RavenDB is also capable of configuring itself dynamically, adjusting to the real world load it has based on feedback from the operational environment. For example, the more queries a particular index has, the more resources it will be granted by RavenDB. Another example is how RavenDB processes queries in general. Its query analyzer will run through the incoming queries and figure out what is the best set of indexes that you need to answer them. RavenDB will then go ahead and create these indexes on the fly. Such an action tends to be scary for users coming from relational databases, but RavenDB was designed upfront for specifically these scenarios. It is able to build the new indexes without adding too much load to the server and without taking any locks. Other tasks that are typically handled by the DBA, such as configuring the system, are handled dynamically by RavenDB based on actual operational behavior. RavenDB will also cleanup superfluous indexes and reduce the resources available for indexes that aren’t in common use. All of that without a DBA to perform acts of arcane magic.

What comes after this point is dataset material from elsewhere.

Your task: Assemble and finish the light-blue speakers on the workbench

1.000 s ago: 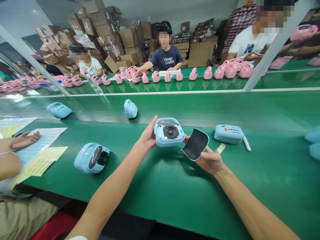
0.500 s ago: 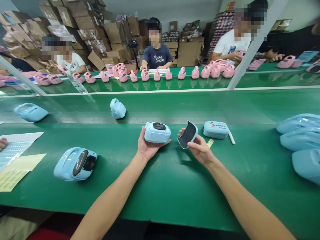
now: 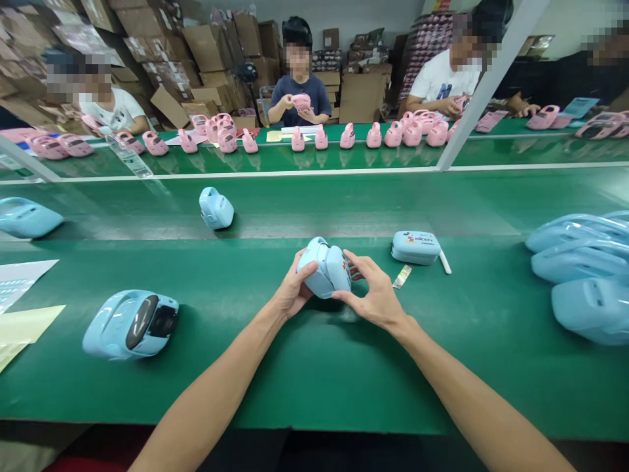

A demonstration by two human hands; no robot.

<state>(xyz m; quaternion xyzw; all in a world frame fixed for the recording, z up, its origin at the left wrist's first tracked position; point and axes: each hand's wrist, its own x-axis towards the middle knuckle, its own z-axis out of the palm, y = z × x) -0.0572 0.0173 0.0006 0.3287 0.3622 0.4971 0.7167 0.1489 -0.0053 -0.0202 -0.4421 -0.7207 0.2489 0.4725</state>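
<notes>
Above the green table, my left hand (image 3: 291, 292) wraps round a light-blue speaker (image 3: 314, 283) from its left side. On the right, my right hand (image 3: 376, 295) grips a curved blue grille cover (image 3: 338, 267) printed with a small cartoon figure, thumb below and fingers above. The cover lies against the speaker's face; whether it is seated cannot be seen. Just beyond my right hand, a second blue printed piece (image 3: 417, 247) rests beside a white stick (image 3: 445, 261) and a small pale strip (image 3: 402, 276). Another blue speaker (image 3: 132, 326) with an exposed dark cone sits to the left.
A small blue speaker (image 3: 216, 208) and a blue handled shell (image 3: 27, 217) stand on the far strip. Several blue shells (image 3: 584, 265) pile up at right. Sheets (image 3: 29, 328) lie at left. Behind a white rail (image 3: 275, 174), co-workers handle pink speakers (image 3: 347, 136).
My right hand has brought the cover left onto the speaker, which my left hand has turned. The view shifted slightly. The co-worker opposite has picked up a pink speaker.
</notes>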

Another major difference between the databases is the notion of schema. PostgreSQL requires you to define your schema upfront and adhere to that. The fact that you can use JSON at times to store data provides an important escape hatch, but while PostgreSQL allows most operations on JSON data (including indexing them), it is unable to collect statistics information on such data, leading to slower queries. RavenDB uses a schema-free model, documents are grouped into collections (similar to tables, but without the constraint of having the same schema), but have no fixed schema. Two documents at the same collection can have distinct structure. Typical projects using JSON columns in PostgreSQL will tend to pull specific columns from the JSON to the table itself, to allow for better integration with the query engine. Nevertheless, PostgreSQL’s ability to handle both relational and document data gives it a lot of brownie points and enable a lot of sophisticated scenarios for users.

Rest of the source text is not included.